An Innocent Thanksgiving
Page 73
Jenn helped me to adjust myself so that I was all ready to go, and then Dad came to walk me down the aisle. We weren’t doing anything fancy, hosting our wedding at a small bed and breakfast in Cincinnati. Jenn was my maid of honor, of course, but she was also the only bridesmaid. Besides Fern, who was the flower girl. There weren’t any groomsmen and the guest list was short. We didn’t really want this to be a crazy big deal. Just a small, lovely, intimate affair between the people that we loved.
Once Jenn got out of the way, Dad offered me his arm. I could hear the music starting up, and you couldn’t have wiped away my smile for the world. “Are you sure this is what you want?” Dad asked again.
He didn’t ask me often. But every so often, like he had to make sure, and check up. The way he said it now, though, made it sound like this was the last time he would be asking. That whatever answer I gave him now, he would trust. I appreciated that more than I could say.
I nodded. “I’m sure. I love Cal. Always have. This is the wedding I’ve dreamed about.”
“Well, in that case.” Dad squeezed my hand and smiled at me, looking a little misty-eyed, and then we began to walk down the aisle.
I had been scared to imagine my father walking me down the aisle when I’d dreamed about this all those years ago, head in the clouds and full of Cal, Cal, Cal. I hadn’t wanted to hope that my father, or my mother, would accept how I felt and who I wanted to be with. But they had, the both of them. I could see Mom at the front, tears standing in her eyes, a large smile lighting up her face.
And there, standing at the end of the aisle waiting for me, was Cal. My man, my husband, the love of my life.
He was looking exceptionally handsome today in his crisp, well-fitting suit. I feared that I looked like a walrus next to him, but Cal was staring at me like I was the most amazing thing he’d ever seen in his life, this half smile of awe on his face and a shocked light in his eyes.
I found myself ducking my head a little, blushing, feeling overwhelmed by his gaze. My dad passed me off to him and we locked eyes, both of us grinning like idiots for a moment before the officiant began her speech.
We had practiced our vows time and again—we were writing our own but keeping them very short. Cal was an artist but with the paintbrush, not with words, and I’d barely scraped by in my mandatory writing classes in high school and college. Numbers were my game. When it had come to writing a few words about my devotion to Cal, however, I found that it was so much easier and flowed so much more smoothly than I had thought.

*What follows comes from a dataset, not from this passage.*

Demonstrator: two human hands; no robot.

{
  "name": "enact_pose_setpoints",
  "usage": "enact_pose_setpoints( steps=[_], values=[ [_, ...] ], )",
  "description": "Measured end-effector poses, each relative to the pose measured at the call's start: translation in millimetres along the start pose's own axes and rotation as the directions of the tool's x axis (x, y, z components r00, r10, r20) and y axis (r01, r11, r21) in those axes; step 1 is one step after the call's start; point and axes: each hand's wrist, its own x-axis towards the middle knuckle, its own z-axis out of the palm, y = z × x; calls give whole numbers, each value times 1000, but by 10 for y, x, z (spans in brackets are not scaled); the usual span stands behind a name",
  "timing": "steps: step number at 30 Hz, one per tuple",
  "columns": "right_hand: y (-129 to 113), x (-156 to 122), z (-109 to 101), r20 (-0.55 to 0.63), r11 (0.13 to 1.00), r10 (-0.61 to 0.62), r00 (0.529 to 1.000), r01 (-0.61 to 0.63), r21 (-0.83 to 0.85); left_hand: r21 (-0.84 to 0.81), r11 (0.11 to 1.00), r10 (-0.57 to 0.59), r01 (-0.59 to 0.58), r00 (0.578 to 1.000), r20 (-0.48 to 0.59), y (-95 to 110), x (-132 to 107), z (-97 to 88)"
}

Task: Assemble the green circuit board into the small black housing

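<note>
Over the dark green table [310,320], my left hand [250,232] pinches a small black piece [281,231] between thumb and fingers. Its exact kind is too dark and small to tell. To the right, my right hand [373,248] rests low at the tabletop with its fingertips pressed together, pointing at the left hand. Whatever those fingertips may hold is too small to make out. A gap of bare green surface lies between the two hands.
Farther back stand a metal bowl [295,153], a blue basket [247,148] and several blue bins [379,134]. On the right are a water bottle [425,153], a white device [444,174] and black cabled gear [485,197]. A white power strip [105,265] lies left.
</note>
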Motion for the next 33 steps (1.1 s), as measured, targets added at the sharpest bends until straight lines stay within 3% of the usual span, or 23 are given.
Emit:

“Cal,” I said, when it was my turn. I was glad I was going fist because I would be an absolute mess if I had to go after Cal’s vows had knocked me sideways. “You are my dream man, and it feels like every day is a dream with you. I keep pinching myself, wondering if I’m going to wake up. Luckily for me, I haven’t yet, and I’m starting to finally trust that I won’t. You were so many things that I admired growing up. You were successful, funny, charming, charismatic. And it helped that you’re hot as fuck.” That got some laughter, mostly from Jenn. “But once we started dating, I realized you were all these other things that I hadn’t even thought to look for. You’re also soft, and thoughtful. You’re sweet, you care so much, and you take care of me. You’re an amazing father to our daughter, and I know you’ll be an amazing father to our next child, too. You’re a dream come true.”
Cal looked like he was struggling to hold in all of his emotions, and he squeezed my hands so tightly that my hands trembled. That was all right—I was squeezing him back just as hard.
“You blew into my life like a hurricane,” Cal admitted. “It was like one moment you were just there, in my mind, and I couldn’t get enough of you. You really challenged me, from the first. You expected the best from me and you had no problem telling me when I had messed up. I needed that. You’re so mature and lively. I love it, and I love you. You fulfill me. I thought, once, that I only needed my art, but you and Fern have shown me all that I was missing—what I’ll never be missing again, because I have no intention of letting either of you out of my life. You, my family, are my greatest masterpiece.”